December 11, 2018

AndrewBY ANDREW BENNEY

Women across the country will soon have another choice in terms of abortion, with the long-expected arrival of an abortion pill.. This new non-surgical option for Canadian women, which has been delayed since November, comes in the form of the pill, Mifegymiso, which was approved by Health Canada in July 2015.

The exact date of the release is still unknown, but the Canadian distribution company responsible for the drug, Celopharma Inc., said that sometime this month is still the anticipated time frame, despite unforeseen changes to the products’ manufacturing site.

Mifegymiso, also commonly referred to as RU-486, will be a large step forward for pro-choice advocates in Canada, once introduced. With only one in six Canadian hospitals offering access to abortion services, making a new method available for doctors to prescribe will allow more women across the nation to get the aid they need, when they need it.

Canada’s Minster of Health, Jane Philpott, acknowledged that Canadians need other methods, saying, “abortion services remain patchy in parts of the country, and rural women in particular face barriers to access.”

Medical abortions have been available in Canada for a number of years, but due to the procedures requiring what would normally be unrecommended doses of drugs, many doctors would not provide the service. Now, they will be able to prescribe a medically tested and sanctioned method, thereby increasing the availability for women in need.

The pill, which must be prescribed by a medical professional and taken within the first seven weeks of pregnancy, is actually administered through two different stages occurring on different days.
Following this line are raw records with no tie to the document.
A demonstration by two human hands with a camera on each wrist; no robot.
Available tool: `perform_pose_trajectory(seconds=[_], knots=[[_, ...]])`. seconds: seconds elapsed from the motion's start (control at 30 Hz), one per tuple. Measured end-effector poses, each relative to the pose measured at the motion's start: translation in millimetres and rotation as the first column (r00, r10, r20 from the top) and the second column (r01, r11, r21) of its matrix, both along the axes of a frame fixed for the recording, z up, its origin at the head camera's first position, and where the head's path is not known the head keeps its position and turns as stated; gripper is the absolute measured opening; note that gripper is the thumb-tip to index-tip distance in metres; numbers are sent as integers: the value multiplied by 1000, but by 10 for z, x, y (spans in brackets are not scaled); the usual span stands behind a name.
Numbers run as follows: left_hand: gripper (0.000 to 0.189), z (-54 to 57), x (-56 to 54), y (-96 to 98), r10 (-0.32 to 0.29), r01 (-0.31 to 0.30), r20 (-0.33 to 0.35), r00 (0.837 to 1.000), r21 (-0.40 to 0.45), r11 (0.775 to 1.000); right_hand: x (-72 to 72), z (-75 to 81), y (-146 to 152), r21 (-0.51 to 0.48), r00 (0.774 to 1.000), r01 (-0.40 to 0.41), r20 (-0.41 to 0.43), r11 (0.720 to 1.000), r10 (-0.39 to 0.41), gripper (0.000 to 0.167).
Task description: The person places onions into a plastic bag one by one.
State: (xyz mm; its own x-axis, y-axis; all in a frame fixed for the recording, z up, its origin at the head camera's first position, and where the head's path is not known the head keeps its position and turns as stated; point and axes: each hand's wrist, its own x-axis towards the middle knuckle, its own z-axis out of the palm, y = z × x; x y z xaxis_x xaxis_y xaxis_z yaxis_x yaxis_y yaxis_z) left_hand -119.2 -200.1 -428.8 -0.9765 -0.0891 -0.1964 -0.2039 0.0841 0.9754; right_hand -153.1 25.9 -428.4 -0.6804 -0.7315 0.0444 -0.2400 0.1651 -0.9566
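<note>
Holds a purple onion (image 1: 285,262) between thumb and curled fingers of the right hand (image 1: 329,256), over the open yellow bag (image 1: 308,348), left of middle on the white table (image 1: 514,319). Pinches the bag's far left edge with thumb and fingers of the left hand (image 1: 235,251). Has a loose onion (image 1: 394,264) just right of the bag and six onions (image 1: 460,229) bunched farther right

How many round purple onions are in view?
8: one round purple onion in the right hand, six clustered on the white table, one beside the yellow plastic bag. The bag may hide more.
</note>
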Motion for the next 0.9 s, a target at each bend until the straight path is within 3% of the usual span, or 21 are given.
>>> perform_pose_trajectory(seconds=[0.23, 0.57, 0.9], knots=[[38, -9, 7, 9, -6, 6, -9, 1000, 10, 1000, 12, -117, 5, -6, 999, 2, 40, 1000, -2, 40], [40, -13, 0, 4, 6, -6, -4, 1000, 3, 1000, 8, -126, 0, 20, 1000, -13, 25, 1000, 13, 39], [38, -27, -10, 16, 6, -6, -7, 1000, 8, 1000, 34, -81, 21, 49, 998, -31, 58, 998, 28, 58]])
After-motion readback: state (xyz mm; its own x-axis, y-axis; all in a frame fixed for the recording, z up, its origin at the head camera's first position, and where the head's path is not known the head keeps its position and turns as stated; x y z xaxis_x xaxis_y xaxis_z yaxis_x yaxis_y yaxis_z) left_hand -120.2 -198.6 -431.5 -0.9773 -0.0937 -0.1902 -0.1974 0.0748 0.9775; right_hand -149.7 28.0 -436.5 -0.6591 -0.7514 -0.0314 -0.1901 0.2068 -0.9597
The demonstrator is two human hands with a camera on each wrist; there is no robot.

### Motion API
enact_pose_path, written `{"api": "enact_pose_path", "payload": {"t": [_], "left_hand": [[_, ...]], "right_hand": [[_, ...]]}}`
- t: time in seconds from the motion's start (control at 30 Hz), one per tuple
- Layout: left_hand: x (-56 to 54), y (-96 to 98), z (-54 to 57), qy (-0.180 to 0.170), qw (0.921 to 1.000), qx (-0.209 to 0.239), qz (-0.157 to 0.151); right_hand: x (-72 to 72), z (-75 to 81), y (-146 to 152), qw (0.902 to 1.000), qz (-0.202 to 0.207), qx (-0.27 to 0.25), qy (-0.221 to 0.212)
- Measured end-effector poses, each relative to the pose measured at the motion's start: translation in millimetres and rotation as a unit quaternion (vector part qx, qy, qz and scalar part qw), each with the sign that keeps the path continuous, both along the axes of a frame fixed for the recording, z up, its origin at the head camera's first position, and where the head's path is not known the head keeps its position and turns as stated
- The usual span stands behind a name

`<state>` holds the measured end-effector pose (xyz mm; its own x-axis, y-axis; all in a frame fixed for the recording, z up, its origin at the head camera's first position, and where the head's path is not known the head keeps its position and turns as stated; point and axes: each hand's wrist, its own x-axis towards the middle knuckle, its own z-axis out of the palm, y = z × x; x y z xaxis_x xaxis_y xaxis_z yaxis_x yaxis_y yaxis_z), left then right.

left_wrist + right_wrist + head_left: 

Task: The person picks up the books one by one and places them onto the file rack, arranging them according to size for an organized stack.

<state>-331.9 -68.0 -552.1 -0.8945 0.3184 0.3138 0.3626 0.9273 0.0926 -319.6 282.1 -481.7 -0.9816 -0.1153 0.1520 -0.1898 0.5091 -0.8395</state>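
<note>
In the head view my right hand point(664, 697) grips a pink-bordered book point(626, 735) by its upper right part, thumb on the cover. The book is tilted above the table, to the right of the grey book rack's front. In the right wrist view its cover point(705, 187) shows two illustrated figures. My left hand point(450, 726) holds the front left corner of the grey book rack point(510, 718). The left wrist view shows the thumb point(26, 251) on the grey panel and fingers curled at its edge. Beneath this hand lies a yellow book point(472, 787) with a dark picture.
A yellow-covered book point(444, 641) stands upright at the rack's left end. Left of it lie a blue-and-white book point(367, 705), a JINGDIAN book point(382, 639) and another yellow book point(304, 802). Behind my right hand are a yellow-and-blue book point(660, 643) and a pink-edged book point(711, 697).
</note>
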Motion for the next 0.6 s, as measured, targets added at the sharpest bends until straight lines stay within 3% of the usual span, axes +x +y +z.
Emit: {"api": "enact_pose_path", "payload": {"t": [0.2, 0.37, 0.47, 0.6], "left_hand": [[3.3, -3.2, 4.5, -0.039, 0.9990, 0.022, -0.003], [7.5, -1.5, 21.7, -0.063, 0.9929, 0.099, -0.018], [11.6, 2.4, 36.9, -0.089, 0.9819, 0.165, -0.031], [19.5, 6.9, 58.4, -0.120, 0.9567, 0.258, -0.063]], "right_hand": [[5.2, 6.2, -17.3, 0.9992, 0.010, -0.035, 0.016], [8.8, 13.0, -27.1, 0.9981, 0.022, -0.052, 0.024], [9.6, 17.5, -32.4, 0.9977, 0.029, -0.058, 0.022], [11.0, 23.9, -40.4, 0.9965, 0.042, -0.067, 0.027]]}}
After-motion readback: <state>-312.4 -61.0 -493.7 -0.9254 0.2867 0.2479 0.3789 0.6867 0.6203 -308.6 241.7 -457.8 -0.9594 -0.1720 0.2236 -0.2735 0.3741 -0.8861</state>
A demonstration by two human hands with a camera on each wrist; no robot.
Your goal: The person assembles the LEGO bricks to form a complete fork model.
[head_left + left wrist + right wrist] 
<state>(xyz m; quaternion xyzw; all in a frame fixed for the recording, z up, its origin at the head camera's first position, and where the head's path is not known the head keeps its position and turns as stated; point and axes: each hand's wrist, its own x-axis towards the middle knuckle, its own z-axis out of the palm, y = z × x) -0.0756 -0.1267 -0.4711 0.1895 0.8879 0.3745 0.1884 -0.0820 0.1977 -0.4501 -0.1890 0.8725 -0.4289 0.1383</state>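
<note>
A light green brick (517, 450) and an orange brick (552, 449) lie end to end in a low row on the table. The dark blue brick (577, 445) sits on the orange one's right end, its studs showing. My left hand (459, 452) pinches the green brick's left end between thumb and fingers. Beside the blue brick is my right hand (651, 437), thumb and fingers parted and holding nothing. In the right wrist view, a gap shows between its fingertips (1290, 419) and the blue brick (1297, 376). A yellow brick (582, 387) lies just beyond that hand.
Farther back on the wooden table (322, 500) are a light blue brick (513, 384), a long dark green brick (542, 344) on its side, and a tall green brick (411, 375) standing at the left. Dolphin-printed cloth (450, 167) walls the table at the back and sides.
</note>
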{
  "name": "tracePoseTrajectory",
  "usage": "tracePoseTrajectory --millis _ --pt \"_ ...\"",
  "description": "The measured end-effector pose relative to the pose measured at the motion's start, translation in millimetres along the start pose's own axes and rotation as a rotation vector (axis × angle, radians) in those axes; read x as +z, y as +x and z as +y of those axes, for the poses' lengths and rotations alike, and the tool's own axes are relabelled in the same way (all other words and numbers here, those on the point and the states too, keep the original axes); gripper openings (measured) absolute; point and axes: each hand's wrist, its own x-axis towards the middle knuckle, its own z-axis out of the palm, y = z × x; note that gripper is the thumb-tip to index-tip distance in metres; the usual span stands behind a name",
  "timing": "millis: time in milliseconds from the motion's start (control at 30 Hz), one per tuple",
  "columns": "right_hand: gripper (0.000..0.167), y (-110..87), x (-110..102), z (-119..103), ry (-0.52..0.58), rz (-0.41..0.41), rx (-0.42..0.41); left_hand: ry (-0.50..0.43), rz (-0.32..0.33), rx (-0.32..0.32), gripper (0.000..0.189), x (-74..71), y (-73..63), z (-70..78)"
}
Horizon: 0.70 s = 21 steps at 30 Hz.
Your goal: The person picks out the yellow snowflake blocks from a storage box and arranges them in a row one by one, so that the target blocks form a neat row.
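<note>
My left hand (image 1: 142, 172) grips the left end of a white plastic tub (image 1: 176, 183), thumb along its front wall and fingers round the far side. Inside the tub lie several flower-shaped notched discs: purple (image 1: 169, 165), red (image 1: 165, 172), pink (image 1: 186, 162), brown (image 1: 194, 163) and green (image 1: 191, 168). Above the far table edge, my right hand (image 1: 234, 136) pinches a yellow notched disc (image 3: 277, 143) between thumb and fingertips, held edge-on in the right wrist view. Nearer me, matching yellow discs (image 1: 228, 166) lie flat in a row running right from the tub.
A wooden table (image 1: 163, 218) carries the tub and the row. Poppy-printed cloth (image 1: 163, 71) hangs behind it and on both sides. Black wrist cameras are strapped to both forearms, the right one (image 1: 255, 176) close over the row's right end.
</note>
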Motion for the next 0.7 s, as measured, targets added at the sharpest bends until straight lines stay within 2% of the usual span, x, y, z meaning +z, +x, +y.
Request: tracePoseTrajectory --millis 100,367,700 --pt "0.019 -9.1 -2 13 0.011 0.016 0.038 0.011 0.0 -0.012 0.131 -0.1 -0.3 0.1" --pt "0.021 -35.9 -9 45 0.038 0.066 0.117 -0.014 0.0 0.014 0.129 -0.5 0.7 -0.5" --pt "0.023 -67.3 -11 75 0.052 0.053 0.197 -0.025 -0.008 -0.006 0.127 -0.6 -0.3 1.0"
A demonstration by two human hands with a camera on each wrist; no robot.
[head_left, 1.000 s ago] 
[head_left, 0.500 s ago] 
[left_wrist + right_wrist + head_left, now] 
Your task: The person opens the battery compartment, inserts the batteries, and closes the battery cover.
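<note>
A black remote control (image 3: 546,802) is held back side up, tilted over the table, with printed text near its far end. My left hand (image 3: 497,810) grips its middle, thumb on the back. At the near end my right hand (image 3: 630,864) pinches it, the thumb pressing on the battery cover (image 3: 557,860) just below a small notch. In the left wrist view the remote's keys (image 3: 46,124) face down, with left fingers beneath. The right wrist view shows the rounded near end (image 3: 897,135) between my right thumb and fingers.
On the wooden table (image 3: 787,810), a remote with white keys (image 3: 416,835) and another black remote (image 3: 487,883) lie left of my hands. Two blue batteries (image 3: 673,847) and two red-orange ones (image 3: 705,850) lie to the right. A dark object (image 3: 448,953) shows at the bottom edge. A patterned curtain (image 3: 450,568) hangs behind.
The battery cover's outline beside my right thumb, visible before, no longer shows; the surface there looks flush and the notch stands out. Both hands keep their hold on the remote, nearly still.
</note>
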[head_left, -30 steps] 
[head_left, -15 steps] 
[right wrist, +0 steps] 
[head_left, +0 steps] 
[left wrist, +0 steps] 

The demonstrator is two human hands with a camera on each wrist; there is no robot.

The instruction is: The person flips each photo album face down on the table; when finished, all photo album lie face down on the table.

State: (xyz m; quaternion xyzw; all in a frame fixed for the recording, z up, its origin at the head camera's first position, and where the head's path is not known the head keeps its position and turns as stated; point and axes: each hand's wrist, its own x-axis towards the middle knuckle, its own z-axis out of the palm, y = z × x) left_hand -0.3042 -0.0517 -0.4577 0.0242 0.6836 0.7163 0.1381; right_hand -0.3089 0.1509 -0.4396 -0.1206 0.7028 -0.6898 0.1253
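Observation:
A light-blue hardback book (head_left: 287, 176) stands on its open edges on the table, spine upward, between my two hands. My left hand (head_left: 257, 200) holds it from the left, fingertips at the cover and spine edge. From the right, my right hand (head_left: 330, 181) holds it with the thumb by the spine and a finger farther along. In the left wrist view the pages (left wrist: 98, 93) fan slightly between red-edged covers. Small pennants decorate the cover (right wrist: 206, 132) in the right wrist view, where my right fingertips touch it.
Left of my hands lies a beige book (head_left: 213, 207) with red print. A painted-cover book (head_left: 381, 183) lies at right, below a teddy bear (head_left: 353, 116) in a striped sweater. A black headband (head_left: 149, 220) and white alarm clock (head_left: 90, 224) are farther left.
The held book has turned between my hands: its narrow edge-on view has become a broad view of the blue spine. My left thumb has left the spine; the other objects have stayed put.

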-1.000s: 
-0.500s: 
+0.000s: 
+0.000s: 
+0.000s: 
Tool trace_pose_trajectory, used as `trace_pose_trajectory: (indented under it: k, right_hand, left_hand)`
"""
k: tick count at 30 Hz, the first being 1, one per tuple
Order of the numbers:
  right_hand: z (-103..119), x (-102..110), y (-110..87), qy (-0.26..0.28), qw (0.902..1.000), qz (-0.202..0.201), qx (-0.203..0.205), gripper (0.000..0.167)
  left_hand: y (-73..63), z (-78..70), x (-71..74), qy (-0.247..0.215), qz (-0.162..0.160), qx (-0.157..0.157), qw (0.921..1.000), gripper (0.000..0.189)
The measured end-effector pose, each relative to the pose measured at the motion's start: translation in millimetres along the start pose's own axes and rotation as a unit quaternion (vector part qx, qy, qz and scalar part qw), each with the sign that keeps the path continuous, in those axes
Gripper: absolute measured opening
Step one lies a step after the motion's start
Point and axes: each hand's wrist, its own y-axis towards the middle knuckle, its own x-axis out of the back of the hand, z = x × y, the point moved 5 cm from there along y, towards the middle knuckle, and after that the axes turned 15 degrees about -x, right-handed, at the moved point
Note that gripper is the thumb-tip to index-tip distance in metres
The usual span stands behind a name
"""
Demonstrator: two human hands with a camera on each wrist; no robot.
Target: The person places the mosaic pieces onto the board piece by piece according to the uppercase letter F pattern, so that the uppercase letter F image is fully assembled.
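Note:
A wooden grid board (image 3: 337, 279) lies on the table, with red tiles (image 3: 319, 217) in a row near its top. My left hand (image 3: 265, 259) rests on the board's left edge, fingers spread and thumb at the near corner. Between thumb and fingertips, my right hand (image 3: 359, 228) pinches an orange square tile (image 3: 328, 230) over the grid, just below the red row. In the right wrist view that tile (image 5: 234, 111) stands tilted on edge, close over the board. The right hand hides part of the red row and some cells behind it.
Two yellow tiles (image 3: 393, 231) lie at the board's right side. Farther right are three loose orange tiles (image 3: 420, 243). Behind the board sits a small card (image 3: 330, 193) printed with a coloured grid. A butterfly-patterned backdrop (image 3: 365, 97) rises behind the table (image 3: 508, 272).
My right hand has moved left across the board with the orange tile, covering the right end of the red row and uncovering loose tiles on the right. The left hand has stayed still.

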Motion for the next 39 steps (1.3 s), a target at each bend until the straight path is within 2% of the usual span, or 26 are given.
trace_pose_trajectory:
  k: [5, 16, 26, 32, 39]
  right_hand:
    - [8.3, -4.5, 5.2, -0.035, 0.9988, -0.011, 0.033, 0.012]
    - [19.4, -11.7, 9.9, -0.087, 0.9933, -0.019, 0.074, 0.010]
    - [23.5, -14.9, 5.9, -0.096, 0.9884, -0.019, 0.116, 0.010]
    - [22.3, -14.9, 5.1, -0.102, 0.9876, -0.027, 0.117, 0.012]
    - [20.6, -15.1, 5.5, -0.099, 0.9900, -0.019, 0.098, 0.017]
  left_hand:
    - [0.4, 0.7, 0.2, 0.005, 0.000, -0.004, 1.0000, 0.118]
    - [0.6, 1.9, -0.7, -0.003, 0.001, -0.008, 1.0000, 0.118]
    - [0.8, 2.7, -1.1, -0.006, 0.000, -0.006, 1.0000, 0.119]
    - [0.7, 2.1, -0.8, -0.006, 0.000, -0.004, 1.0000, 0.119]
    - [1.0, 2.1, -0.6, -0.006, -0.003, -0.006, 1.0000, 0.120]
The first stage involves taking a dose of mifepristone, a drug which blocks the effects of progesterone, a hormone that is needed for pregnancy to continue. The second stage occurs one or two days after this with the ingestion of four tablets of misoprostol, which essentially begins the process of a miscarriage.

Mifegymiso is accompanied by a steep $300 price tag, and a number of fairly common side effects, but has already been available in other countries for over 20 years and is now used in 60 more around the globe.

This is both a terrific new option for Canadian women as well as a benchmark in the fight for choice.